WORK ORDER: Copy nothing but the lines running from the one containing "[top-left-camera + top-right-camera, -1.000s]" through the end of the listing below. Drop the pictures.
+ + + +
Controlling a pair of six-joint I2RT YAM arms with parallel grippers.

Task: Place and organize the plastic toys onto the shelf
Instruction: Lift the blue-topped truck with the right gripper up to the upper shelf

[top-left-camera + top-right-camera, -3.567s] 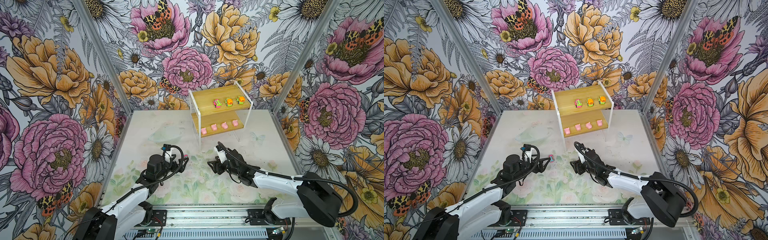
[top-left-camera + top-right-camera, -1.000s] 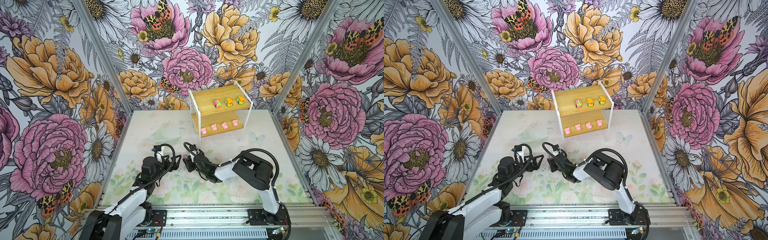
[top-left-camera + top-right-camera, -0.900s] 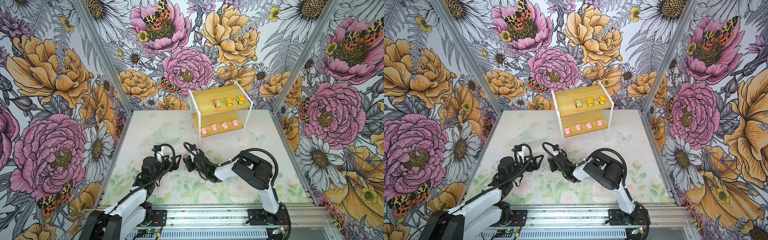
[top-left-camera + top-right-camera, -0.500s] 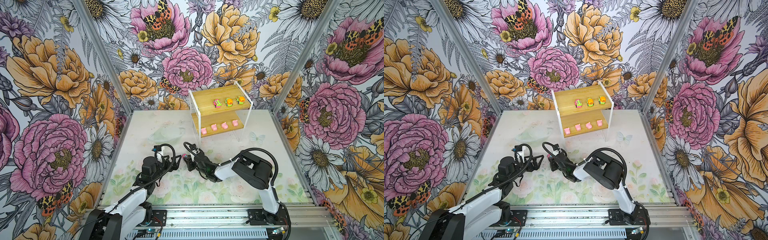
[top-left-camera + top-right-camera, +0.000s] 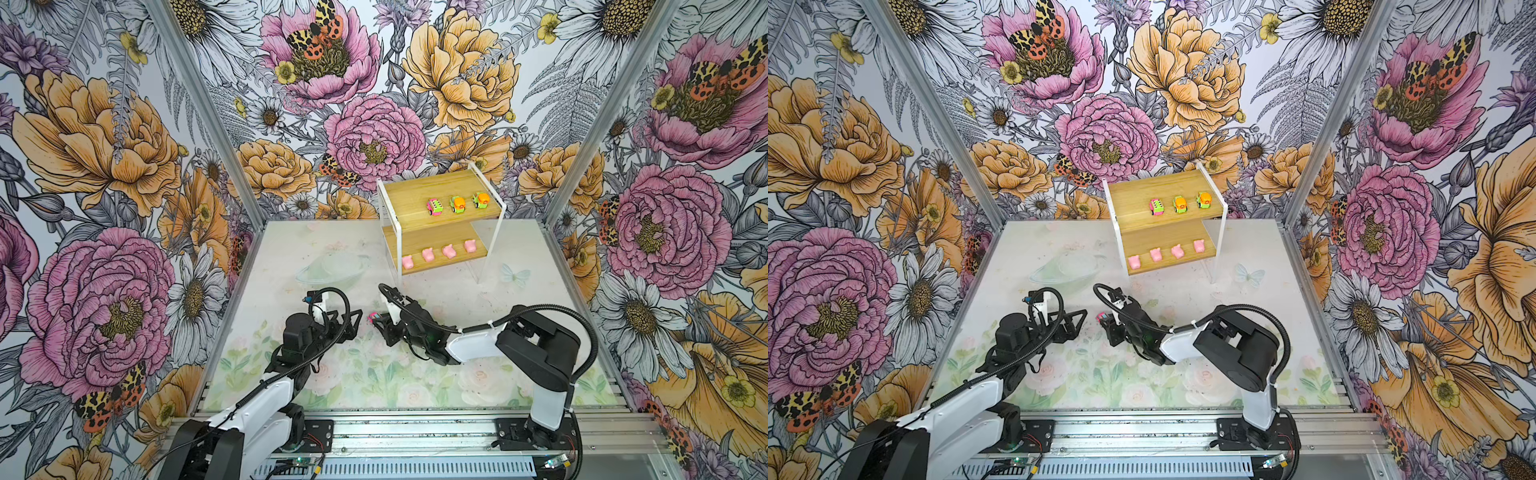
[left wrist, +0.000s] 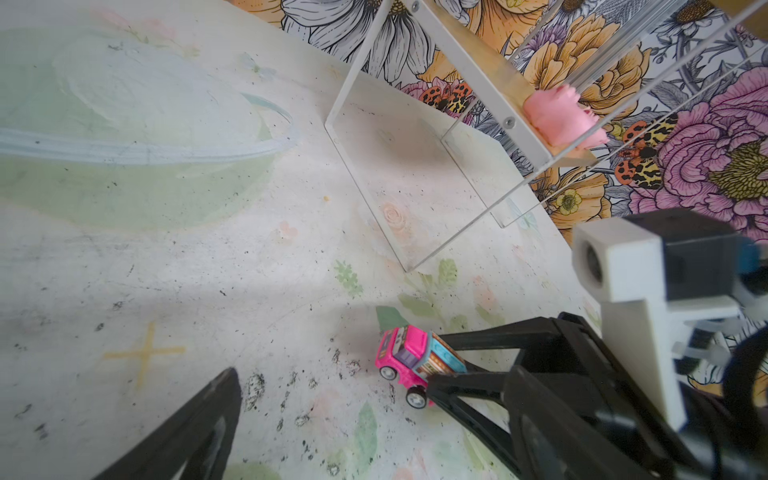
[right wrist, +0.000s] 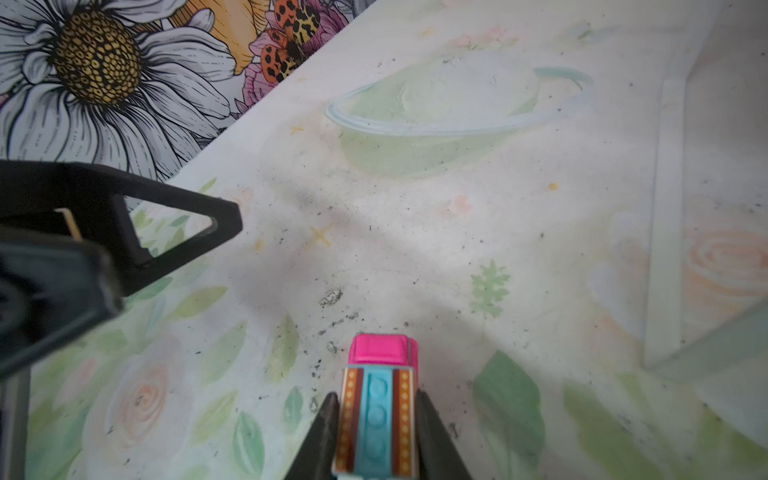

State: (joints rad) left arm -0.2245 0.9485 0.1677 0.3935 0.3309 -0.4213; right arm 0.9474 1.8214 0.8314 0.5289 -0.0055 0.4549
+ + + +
EXPECTED ANSWER:
[top-left-camera + top-right-camera, -1.000s] 
[top-left-camera + top-right-camera, -0.900s] 
[top-left-camera + top-right-camera, -0.500s] 
[top-left-camera + top-right-camera, +0.000s] 
[left wrist, +0.000s] 
[right wrist, +0.000s] 

State: (joints rad) left arm -0.2245 0.9485 0.1677 0.3935 0.3309 -0.4213; right arm 0.9474 1.8214 0.8314 0.5289 -0.0055 0.4549

No further output is needed here.